Tuesday, November 10, 2015

Batas

Aku seorang petugas di kamar mayat!

Tugasku sehari-hari adalah membersihkan tubuh-tubuh yang baru saja selesai meregang nyawa itu agar tidak terlalu cepat membusuk. Kumandikan mereka dengan lembut, kuberi wewangian, dan kubalut tubuh telanjang mereka agar tertutuplah segala keburukan.

Mayat-mayat itu kuperlakukan bak seorang raja. Bukan! Bukan karena aku merasa bergairah melihat tubuh-tubuh tanpa nyawa itu menjadi tak berdaya sehingga aku bisa melakukan apapun pada mereka seperti tiap kali aku melihat ketakberdayaan perempuanku sehabis kami bersenggama. Tapi aku sangat memuja kematian.

Jika kau mati, semua beban penanggungan dunia terlepas dari pundakmu. Kau akan kembali pada permulaan: ketiadaan.

Aku merindukan kematian. Kupikir rasanya akan lebih indah dibandingkan orgasme.

***
Lelaki di depanku ini bodoh! Dia merindukan kematian. Bah!

Apa yang kau tahu tentang mati selain ketiadaan? Kau pikir eksistensimu begitu saja melebur ketika kau mati? Tidak ada awal dan akhir setelah kau mati. Waktu serasa tak berbatas. Tak ada gelap, namun cahaya pun tak tampak. Kau masih ada. Namun kau tak tahu di mana. Kau hanya bisa merasakan kosong.

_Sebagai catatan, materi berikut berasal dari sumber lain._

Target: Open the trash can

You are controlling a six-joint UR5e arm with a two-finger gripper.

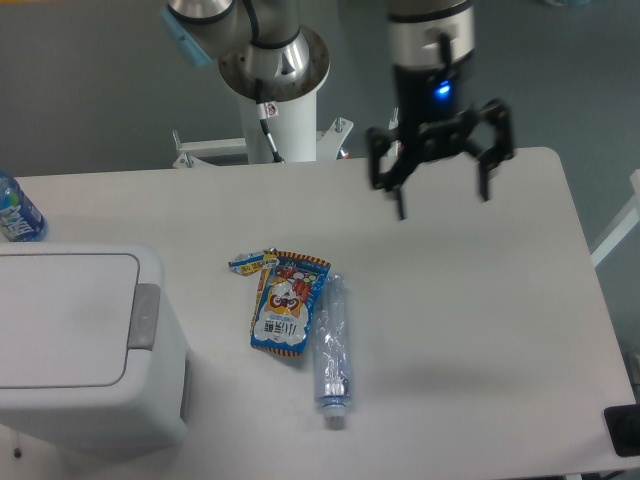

Itukah yang kau bilang lebih indah dari orgasme? What the hell?! Aku rela menukar nyawa kita asalkan masih bisa merasakan sensasi seks itu di lubang kemaluanku. Daripada berada di sini, aku tak tahu apa yang akan terjadi, dan apa yang harus dilakukan.

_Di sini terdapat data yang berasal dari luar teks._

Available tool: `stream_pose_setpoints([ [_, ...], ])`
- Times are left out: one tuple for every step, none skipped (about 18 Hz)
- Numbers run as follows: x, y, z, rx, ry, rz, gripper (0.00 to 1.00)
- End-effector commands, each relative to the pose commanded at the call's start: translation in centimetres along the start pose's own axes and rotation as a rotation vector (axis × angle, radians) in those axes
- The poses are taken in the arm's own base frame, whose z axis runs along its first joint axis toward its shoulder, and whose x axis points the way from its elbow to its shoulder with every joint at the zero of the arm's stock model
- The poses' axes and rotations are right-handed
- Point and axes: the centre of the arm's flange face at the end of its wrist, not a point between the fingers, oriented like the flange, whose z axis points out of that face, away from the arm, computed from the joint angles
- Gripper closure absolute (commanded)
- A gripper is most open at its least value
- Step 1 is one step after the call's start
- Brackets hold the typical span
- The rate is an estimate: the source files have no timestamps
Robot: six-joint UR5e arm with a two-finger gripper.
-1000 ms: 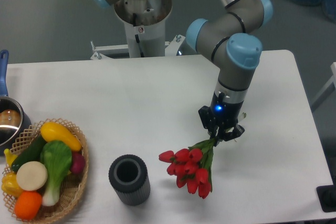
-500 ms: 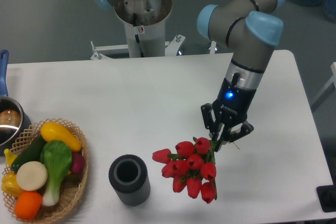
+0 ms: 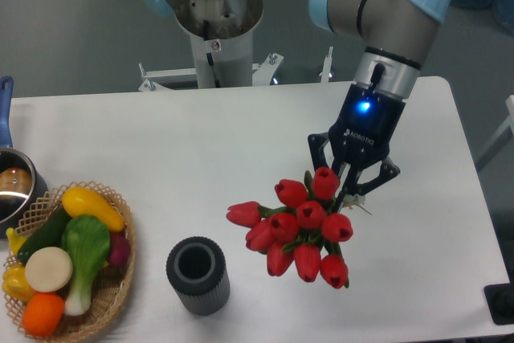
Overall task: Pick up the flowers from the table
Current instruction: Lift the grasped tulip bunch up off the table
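The flowers (image 3: 297, 226), a bunch of red tulips with green stems, hang in the air above the white table (image 3: 225, 142), buds toward the camera and the table's front. My gripper (image 3: 351, 189) is shut on their stems just behind the buds, right of the table's middle. The stems are mostly hidden under the fingers and the buds.
A dark ribbed cylinder vase (image 3: 197, 274) stands upright left of the bunch near the front edge. A wicker basket (image 3: 120, 279) of vegetables sits at the front left, with a pot (image 3: 14, 186) behind it. The robot base (image 3: 217, 22) stands at the back.
The gripper has risen with the flowers held in it; the bunch has come off the table and looks larger and closer to the camera.
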Motion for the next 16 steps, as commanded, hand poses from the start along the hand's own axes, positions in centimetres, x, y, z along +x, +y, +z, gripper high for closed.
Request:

Kau tahu kalau menunggu itu membosankan?

Tak ada yang bisa kau lakukan. Berharap segera ada akhir, adalah satu-satunya hal yang bisa dilakukan ketika menunggu. Dan aku tak mau menghabiskan sisa hidup hanya dengan menunggu. Eh, sebentar! Aku kan sudah mati, tentu saja!
Aku merindukan kehidupan. Aku ingin kembali orgasme.

***
Dasar manusia!

Mereka tidak pernah bersyukur atas apa yang mereka dapatkan. Ada yang tak mensyukuri segala bentuk penghidupan, dengan demikian memilih mati. Namun ada juga yang terlalu mencintai hidup, sehingga lupa jika mereka akan mati.

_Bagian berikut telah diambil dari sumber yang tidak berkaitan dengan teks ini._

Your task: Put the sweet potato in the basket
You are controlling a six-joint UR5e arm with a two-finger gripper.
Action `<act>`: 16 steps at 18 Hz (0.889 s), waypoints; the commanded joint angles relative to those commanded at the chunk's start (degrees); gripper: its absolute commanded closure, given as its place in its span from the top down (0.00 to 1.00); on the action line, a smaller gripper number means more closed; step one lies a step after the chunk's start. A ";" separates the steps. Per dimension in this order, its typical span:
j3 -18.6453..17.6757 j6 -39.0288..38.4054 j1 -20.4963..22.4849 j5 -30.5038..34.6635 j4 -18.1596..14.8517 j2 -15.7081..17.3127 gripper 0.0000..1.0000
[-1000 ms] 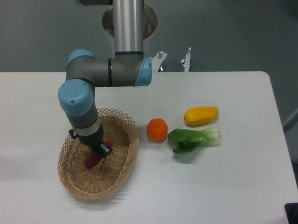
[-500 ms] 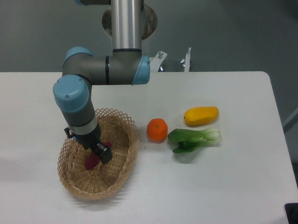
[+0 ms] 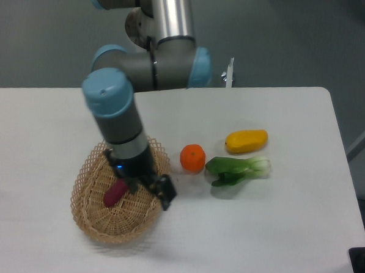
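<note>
The reddish-purple sweet potato lies inside the tan wicker basket at the front left of the table, left of the middle of its floor. My gripper hangs above the basket's right side, open and empty. One dark fingertip sticks out past the basket's right rim, and the other is just above the sweet potato's upper end without holding it. The arm's wrist covers the far part of the basket.
A round orange sits just right of the basket. A green leafy vegetable lies beside it, and a yellow oblong fruit lies behind that. The arm's base stands at the table's far edge.
The gripper has let go of the sweet potato, which now lies in the basket. The gripper has lifted and shifted right, and the arm's joints have swung right.
</note>
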 joint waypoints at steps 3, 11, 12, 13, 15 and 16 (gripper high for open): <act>0.35 8.26 5.18 -1.05 -3.94 2.02 1.00; -0.26 35.42 17.23 -4.65 -10.89 5.63 1.00; -0.35 37.62 18.63 -5.88 -11.51 6.06 1.00; -0.35 39.04 19.87 -7.37 -12.04 6.33 1.00; -0.61 40.19 21.10 -8.61 -12.39 6.94 1.00; -0.96 40.19 21.28 -8.70 -12.31 7.38 1.00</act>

Hidup dan mati hanya rangkaian perjalanan yang keduanya harus kau tempuh. Tak bisa kah kau mensyukurinya. Alih-alih menggerutu, kenapa tak kau maksimalkan saja amunisimu dalam menghadapi fase itu?

Tapi aku tak punya hak untuk menjustifikasi. Tuhan mengutusku hanya untuk menjalankan perintah-NYA, bukan untuk menilai manusia.


Hanya saja aku masih ingin tertawa pada kepolosan dan keserakahan manusia.